That's not a big deal. I suspect that in the end I would only end up
wrapping very few functions. I don't really use any of the above directly
as it is.

Note that if you need a truly internationalized solution (everyone should)
you can't use a lot of the traditional C string functions anyway. Strncpy
and ctype stuff is useless. Consider that web servers almost invariably
run in the C locale so anything that depends on the locale mechanism is
of limited use.

> > The code might then look like the following:
> >
> > unsigned char buf[255];
> > text_copy(_T("hello, world"), buf, sizeof(buf));
> >
> > What do you think?

>
> I think you want some other programming language, possibly
> Java. If you try to do this in C, you will waste an inordinate
> amount of time and effort struggling against the language and
> (especially) against the library.


I would love to use Java the language. Unfortunately it's libraries,
host OS integration, multi-threading and networking capabilities and
just about everything else is not suitable for my purposes. C++ seems
like an over design to me but I've never really tried to use it. The
C language itself is ideal for me. I don't think deficiencies in text
processing should deter me from using it.

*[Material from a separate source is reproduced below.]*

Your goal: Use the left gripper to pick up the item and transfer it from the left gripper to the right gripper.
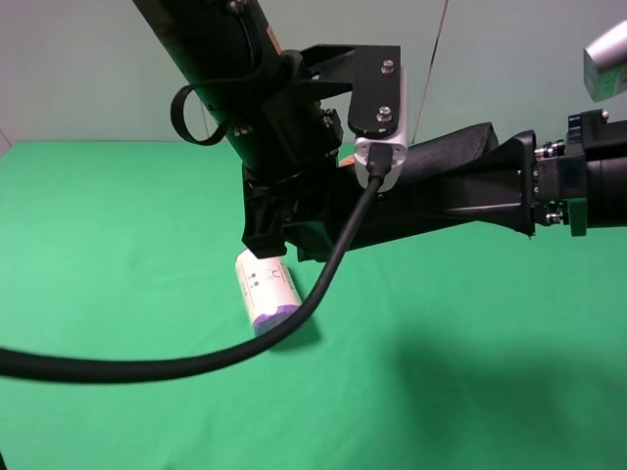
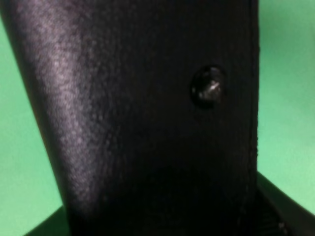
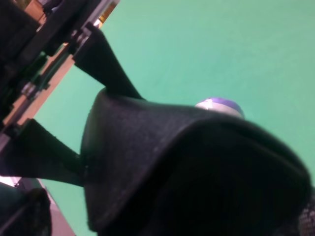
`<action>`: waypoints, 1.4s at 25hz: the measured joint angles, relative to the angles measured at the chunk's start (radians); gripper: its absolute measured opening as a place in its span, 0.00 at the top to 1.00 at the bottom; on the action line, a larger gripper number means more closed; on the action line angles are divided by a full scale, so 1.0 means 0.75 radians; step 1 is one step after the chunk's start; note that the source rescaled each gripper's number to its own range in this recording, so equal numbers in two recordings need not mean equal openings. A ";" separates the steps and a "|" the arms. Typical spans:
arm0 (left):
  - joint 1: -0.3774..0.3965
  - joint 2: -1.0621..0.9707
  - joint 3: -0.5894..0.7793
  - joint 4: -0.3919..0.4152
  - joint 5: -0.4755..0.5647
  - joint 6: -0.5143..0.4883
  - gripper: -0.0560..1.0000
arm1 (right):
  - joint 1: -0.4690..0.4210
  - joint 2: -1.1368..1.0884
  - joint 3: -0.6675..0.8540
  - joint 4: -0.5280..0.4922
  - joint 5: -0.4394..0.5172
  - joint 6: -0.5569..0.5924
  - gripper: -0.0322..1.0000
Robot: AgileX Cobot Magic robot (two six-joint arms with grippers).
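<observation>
Exterior high view: the left gripper, clamped nearly shut, holds the black soft case in the air, above and to the right of the white roll with purple ends, which lies on the green cloth. The case's long axis runs away from the roll, rising toward the right gripper. That gripper's jaws stand wide on either side of the case's free end; contact I cannot confirm. The case has a pebbled, matte, leather-like skin with a glossy press stud. Its free end bows, so it should give under a squeeze.
</observation>
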 joint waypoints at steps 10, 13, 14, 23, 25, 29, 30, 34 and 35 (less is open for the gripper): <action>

So I take it you just use char * for text?

It doesn't bother you that char * isn't the appropriate type for what
is effectively a binary blob especially when most of the str* functions
don't handle internationalized text anyway?

Mike
 
Reply With Quote
 
Keith Thompson
Guest
Posts: n/a
 
      07-22-2007
Michael B Allen <(E-Mail Removed)> writes:
> Early on I decided that all text (what most people call "strings" [1])
> in my code would be unsigned char *. The reasoning is that the elements
> of these arrays are decidedly not signed. In fact, they may not even
> represent complete characters. At this point I think of text as simple
> binary blobs. What charset, character encoding and termination they use
> should not be exposed in the interface used to operate on them.
>
> But now I have a dilemma. C string literals are signed char *. With GCC
> 4 warning about every sign mismatch, my code is spewing warnings all
> over the place and I'm trying to figure out what to do about it.

[...]

No, C string literals have type 'array[N] of char'; in most, but not
all, contexts, this is implicity converted to 'char*. (Consider
'sizeof "hello, world"'.)

My main point isn't that they're arrays rather than pointers, but that
they're arrays of (plain) char, not of signed char. Plain char is
equivalent to *either* signed char or unsigned char, but is still a
distinct type from either of them. It appears that plain char is
signed in your implementation.

I know this doesn't answer your actual question; hopefully someone
else can help with that.

--
Keith Thompson (The_Other_Keith) (E-Mail Removed) <http://www.ghoti.net/~kst>
San Diego Supercomputer Center <*> <http://users.sdsc.edu/~kst>
"We must do something. This is something. Therefore, we must do this."
-- Antony Jay and Jonathan Lynn, "Yes Minister"
 
Reply With Quote
 
pete
Guest
Posts: n/a
 
      07-22-2007
Michael B Allen wrote:
>
> Hello,
>
> Early on I decided that all text (what most people call "strings" [1])
> in my code would be unsigned char *.
> The reasoning is that the elements
> of these arrays are decidedly not signed. In fact, they may not even
> represent complete characters. At this point I think of text as simple
> binary blobs. What charset,
> character encoding and termination they use
> should not be exposed in the interface used to operate on them.
>
> But now I have a dilemma. C string literals are signed char *.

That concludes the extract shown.